Earlier this year, the Shots Team were invited
with our colleagues from the crime/thriller reviewing community to the Penguin
Annual Crime Fiction Party. One of the questions on my mind as I walked to
the venue in Soho was “who the heck is
Jack Grimwood?”
As book reviewers, we are always on the lookout
for new and interesting work, and the name Jack Grimwood was unfamiliar, but I soon
started to laugh when Publisher Rowland
White mentioned it was actually Jon Courtenay
Grimwood, using a pen name. Firstly I kicked myself, as it was an obvious
variation on the name of the renowned journalist and award-winning writer, but
one more closely associated with the Science Fiction / Fantasy [or Speculative]
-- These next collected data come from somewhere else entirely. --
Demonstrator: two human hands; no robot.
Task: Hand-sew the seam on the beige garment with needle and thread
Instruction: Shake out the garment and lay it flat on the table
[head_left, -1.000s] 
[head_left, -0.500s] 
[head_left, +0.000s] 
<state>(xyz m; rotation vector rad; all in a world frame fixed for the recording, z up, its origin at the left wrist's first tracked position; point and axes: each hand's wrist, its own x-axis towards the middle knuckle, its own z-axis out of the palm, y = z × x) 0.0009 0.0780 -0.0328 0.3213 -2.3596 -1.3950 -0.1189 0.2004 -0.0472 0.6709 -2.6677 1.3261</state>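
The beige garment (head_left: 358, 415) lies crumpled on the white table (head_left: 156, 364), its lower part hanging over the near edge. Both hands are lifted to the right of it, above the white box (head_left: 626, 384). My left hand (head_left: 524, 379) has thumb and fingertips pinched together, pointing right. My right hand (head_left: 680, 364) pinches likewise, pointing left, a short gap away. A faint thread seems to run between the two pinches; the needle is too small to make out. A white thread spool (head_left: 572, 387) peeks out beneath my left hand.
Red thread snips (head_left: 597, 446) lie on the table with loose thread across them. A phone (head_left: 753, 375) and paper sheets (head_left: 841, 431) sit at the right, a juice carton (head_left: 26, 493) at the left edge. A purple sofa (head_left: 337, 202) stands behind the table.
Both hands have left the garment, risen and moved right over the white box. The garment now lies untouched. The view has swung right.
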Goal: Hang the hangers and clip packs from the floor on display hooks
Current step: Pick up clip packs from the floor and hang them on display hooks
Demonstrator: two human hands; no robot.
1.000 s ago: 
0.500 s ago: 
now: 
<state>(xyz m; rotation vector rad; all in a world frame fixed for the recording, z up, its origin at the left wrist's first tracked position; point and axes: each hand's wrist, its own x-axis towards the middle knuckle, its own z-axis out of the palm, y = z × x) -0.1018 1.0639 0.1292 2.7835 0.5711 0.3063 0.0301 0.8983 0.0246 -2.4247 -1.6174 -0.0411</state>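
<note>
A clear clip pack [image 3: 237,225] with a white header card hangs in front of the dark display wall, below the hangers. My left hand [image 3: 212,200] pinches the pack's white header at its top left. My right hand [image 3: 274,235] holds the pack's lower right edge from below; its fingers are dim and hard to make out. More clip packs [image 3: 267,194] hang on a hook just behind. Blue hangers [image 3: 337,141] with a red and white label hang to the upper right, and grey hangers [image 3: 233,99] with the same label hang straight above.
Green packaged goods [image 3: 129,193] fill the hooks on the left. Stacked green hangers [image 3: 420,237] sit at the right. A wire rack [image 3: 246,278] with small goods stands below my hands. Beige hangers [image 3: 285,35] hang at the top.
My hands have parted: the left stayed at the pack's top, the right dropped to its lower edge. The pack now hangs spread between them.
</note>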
subgenre [under his real name]. Incidentally Jon is married to fellow Writer
and Journalist Sam
Baker.
It had been a while since I met-up with Jon
Courtenay Grimwood, but recalled with vivid clarity his moderation of a panel
entitled Future Noir, at the
Dead-On-Deansgate Convention[s] in Manchester. If memory serves, it was at that
panel that fellow SF/Dark Fantasy writers Michael Marshall
Smith, and Richard
Morgan first indicated their interest in Crime and Thriller Fiction with
work such as The
Straw Men and Altered
Carbon.
So armed with a review copy of MOSKVA by Jack
Grimwood, I was most intrigued to read Jon’s first foray into Thriller writing;
so what were my thoughts?
Grimwood layers on subplots and observations,
many as bleak as the austere days of living in the repressive regime that is
Russia, as well as the hidden secrets of that era that dates back in time,
revisiting the horrors of the past. There is convolution, detailed
introspection with the Russian backdrop becoming a character amongst the
machinations of corruption and fear. We have glimpses to the siege of
Stalingrad, the Russian assault on 1945 Berlin, the shadow of Stalin right up
to the corruption and infiltration of criminals clothed in the uniforms of the
elite, all leading Major Tom to traverse an alien land, a Fox among wolves with
no one to trust.
Moskva is
peppered with memorable characters, carved with precision, as well as an
exciting and scary landscape, where the past and present may affect Tom Fox’s
future and that of others.
Read the full Shots Review HERE
I was delighted to bump into Jon again, this
time at the Crimefest
Convention held last month in Bristol, where he was on a panel entitled “Power,
Paranoia and Political Machinations” with fellow writers, Caroline C.J.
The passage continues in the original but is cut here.